What is needed — From the listing below, pull out the lines that hold "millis".

[Start of Attachment]

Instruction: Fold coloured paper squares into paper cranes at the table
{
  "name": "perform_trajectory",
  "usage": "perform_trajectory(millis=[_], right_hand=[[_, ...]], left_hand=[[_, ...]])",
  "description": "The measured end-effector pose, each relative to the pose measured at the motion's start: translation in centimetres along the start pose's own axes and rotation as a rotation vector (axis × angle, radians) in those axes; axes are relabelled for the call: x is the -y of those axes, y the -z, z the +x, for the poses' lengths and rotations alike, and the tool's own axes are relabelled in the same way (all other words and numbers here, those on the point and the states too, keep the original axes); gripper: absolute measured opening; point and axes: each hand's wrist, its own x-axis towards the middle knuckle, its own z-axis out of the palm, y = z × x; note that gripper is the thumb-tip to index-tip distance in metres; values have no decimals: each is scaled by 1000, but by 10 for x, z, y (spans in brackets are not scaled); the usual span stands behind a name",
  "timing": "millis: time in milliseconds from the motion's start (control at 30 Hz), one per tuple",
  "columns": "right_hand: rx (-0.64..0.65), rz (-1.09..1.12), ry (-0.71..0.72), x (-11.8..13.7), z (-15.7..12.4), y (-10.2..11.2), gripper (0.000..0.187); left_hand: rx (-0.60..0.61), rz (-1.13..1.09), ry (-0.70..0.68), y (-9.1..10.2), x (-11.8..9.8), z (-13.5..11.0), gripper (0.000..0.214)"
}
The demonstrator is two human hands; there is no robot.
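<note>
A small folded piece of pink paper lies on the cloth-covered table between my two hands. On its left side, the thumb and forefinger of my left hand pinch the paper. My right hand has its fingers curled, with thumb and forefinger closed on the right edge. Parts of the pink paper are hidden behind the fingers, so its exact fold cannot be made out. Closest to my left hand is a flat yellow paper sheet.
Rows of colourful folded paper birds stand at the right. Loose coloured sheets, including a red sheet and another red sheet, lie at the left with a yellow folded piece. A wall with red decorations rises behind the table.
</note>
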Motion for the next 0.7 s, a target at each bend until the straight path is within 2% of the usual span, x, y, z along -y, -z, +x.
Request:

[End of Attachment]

Exercise result —
  "usage": "perform_trajectory(millis=[_], right_hand=[[_, ...]], left_hand=[[_, ...]])",
  "timing": "millis: time in milliseconds from the motion's start (control at 30 Hz), one per tuple",

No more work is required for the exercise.